The more I look around the web the more I’m convinced we should all treasure our own tiny corners of the web…
It’s about personal expression, it’s about creativity, it’s about sharing openly. It’s about respecting others, it’s about listening, it’s about reflecting on what other people say. And all those things I believe are better done in a space I control, rather than in some soulless social media platform where my content is no different than everybody else’s.
Years of social media have managed to convince us that a scrollable timeline, a comment box with a characters limit and a like button are the tools we need to use to connect with each other. That is a big fucking lie…
Many people are concerned about lowing the barrier to entry onto the indieweb. Even this blog, now published with an esoteric static site generator, deployed with 30-year-old command-line tech, and modified with custom code, started on blogspot, which still exists. It felt revolutionary, infinitely connecting. It is the reason I’m in Dallas, of all places, and why my life is the way it is now, for good and bad. There are new versions of that experience: Pika, Bear, omg.lol. These facilitate the same kind of local internet communities I first experienced through blogger and independent web publications in the early 00s.
I ditched the major social networks in the late 10s…
It should be clear if you follow the thread…we are losing the battle for not the just the web, but our own minds and humanity. It sounds hyperbolic, but it’s important to at least consider. We’ve traded the open web of ideas, creativity and collaboration for a walled compound where we are trained by specialists on how to think, how to desire.
…then re-joined for some of the practical reasons people feel stuck in them, then realized how much I hated them, left again, and now realize that missing out on those practical uses is not a real loss.
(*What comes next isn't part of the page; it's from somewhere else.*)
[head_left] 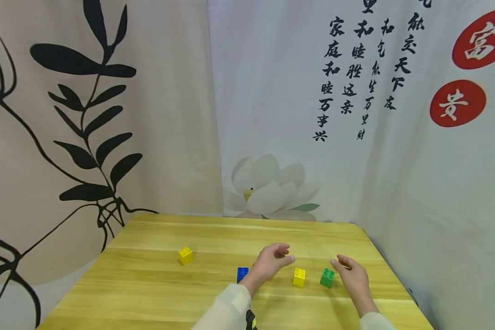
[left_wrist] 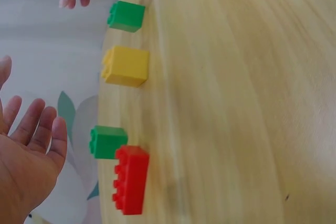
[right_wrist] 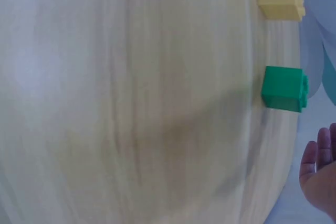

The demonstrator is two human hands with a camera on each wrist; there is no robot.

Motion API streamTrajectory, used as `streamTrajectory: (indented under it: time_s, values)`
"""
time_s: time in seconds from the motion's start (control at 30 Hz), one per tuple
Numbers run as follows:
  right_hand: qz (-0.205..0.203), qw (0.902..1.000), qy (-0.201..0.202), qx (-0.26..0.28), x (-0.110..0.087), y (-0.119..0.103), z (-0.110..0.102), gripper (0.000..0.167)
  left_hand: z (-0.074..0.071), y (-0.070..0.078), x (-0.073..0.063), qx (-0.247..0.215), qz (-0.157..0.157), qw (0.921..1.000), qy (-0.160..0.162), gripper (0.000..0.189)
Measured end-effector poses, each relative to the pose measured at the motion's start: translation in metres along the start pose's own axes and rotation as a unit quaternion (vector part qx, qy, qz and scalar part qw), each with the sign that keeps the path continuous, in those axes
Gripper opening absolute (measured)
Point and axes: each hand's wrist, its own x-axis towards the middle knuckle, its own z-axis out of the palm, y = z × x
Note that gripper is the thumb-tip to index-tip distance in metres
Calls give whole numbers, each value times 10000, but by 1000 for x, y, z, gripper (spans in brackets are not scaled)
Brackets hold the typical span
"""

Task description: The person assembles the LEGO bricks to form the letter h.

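In the head view my left hand (head_left: 268, 265) hovers above the table with loosely bent fingers, holding nothing. Beneath it are a red brick (left_wrist: 132, 181) and a green brick (left_wrist: 108, 141), plain in the left wrist view but mostly hidden by the hand from above. A blue brick (head_left: 242, 273) is partly covered by the left wrist. My right hand (head_left: 355, 280), also holding nothing, is raised just right of another green brick (head_left: 327, 277). Between the two hands stands a yellow brick (head_left: 299, 277).
Farther left on the wooden table (head_left: 148, 284) sits a second yellow brick (head_left: 185, 255). A printed curtain (head_left: 268, 91) hangs behind the table's back edge. A dark band (head_left: 250, 319) shows at the left wrist.
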Motion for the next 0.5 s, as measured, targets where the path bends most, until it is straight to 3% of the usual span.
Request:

I’m trying to convince others one heart and mind at a time, but it is odd and disconcerting. Most people haven’t been thinking about this for over ten years, and most people don’t care.
I was reminded of my own recent thoughts:
However, the normal people I know are not creating Mastodon accounts…It is not that they don’t care about the facts…they do not have the capacity to care or even understand them…[they] just want to post [their] photos and enjoy the accolades of [their] peers…
But it occurs to me that just like resistance to political authoritarianism must start locally, so must this resistance to technological authoritarianism. And it is hard to do. And it is going to take a long time. And not everyone is going to make it.
One day, your neighbor is going to read and believe one thing on a platform controlled by an authoritarian power, another is going to believe a different thing, and the former will point to the latter when the authorities arrive, and you will be faced with an ethical decision. How well will you be prepared? Will you look into the eyes of all your neighbors and see humans? Or like that first neighbor, will you see an enemy, someone deserving of punishment? Or will you be somewhere in-between–a still, small voice inside will whisper, “Something’s wrong,” but it won’t get through all those loud voices emanating out of that small rectangle of glass in your hand, and you will remain still, wordless, passive…just like you’ve been trained to do.